### [Requirement]
Transcribe the data that follows in full. Leave out the pictures.

### [Provided data]
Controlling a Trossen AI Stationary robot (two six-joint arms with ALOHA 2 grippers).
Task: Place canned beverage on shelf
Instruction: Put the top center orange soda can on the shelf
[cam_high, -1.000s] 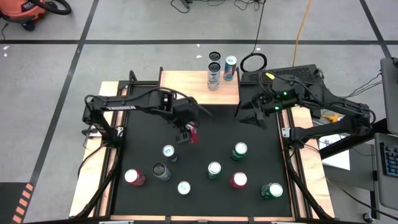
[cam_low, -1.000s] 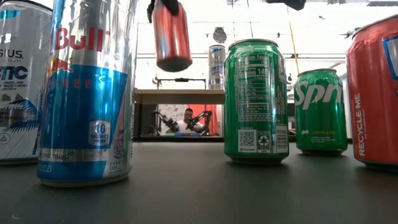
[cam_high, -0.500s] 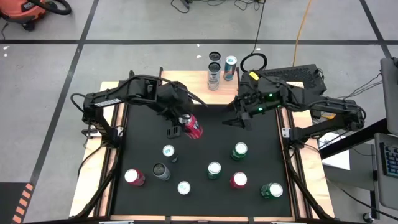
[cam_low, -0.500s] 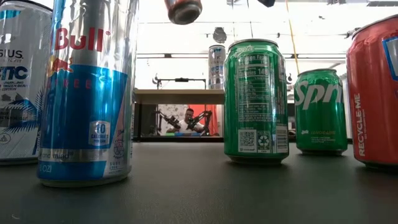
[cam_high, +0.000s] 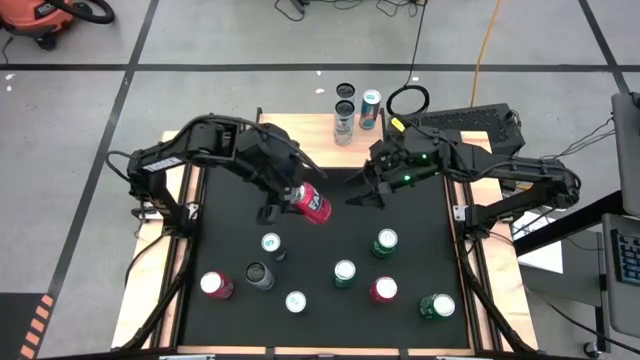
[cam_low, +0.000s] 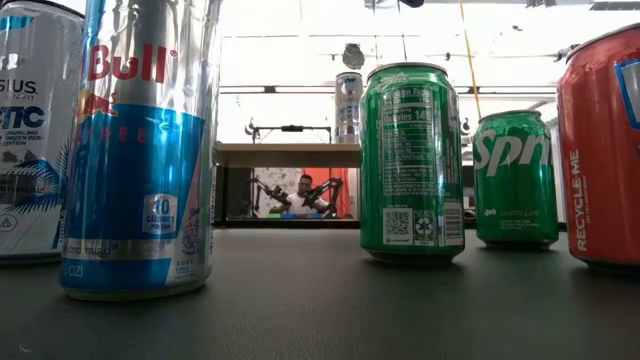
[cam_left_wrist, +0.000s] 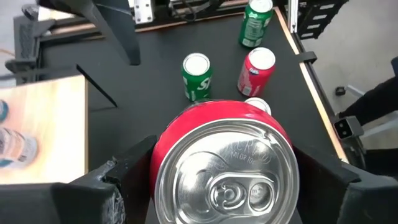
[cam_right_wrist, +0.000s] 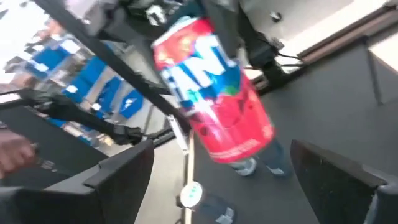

### [Your response]
Controlling a Trossen AI Stationary robot (two six-joint arms with ALOHA 2 grippers).
Task: Place canned beverage on shelf
Instruction: Put the top center orange soda can on the shelf
[cam_high, -1.000s] 
[cam_low, -1.000s] 
[cam_high, -0.500s] 
[cam_low, -0.500s] 
[cam_high, +0.000s] 
[cam_low, +0.000s] 
[cam_left_wrist, +0.000s] 
[cam_right_wrist, +0.000s] 

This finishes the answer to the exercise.